It can be useful to be able to classify new “test” documents using already classified “training” documents. A common example is using a corpus of labeled spam and ham (non-spam) e-mails to predict whether or not a new document is spam.
For this project, you can start with a spam/ham dataset, then predict the class of new documents (either withheld from the training dataset or from another source such as your own spam folder).

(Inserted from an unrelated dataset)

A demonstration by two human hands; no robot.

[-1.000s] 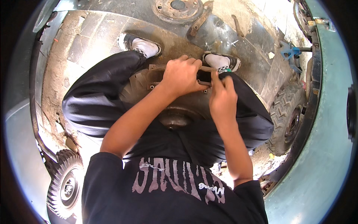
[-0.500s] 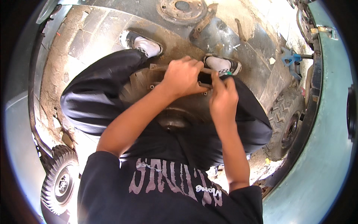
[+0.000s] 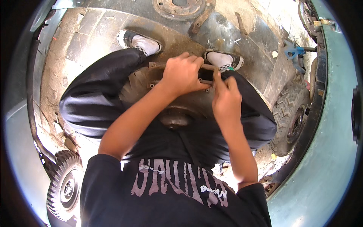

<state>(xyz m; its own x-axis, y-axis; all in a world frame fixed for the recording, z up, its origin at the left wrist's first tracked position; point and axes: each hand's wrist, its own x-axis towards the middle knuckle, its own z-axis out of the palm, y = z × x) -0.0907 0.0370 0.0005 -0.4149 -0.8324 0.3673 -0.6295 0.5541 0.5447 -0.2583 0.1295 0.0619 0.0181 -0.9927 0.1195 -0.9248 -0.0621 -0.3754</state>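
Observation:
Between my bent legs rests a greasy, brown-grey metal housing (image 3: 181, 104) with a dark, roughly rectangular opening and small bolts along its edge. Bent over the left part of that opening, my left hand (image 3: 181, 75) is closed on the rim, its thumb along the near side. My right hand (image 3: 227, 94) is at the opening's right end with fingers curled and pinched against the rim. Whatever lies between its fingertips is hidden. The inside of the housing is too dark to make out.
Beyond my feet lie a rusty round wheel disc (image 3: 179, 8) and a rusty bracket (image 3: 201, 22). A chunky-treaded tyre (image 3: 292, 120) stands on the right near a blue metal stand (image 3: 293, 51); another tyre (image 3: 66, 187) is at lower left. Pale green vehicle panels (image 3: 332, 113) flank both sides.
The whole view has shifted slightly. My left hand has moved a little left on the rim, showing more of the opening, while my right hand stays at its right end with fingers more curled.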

One example corpus: https://spamassassin.apache.org/old/publiccorpus/
The following library will be used.
library(tm)
library(tidyverse)
library(tidytext)
library(naivebayes)
library(SnowballC)
library(wordcloud)
library(gmodels)
library(caret)
The following datasets are downloaded and unziped on local folder https://spamassassin.apache.org/old/publiccorpus/20030228_easy_ham.tar.bz2 https://spamassassin.apache.org/old/publiccorpus/20050311_spam_2.tar.bz2
There are 2500 ham and 1396 spam messages
spam_dir = "C:\\Users\\tonyl\\OneDrive\\Desktop\\CUNY\\DATA 607 Data Acquisition & Management\\Project 4\\Spamham\\spam_2\\spam_2"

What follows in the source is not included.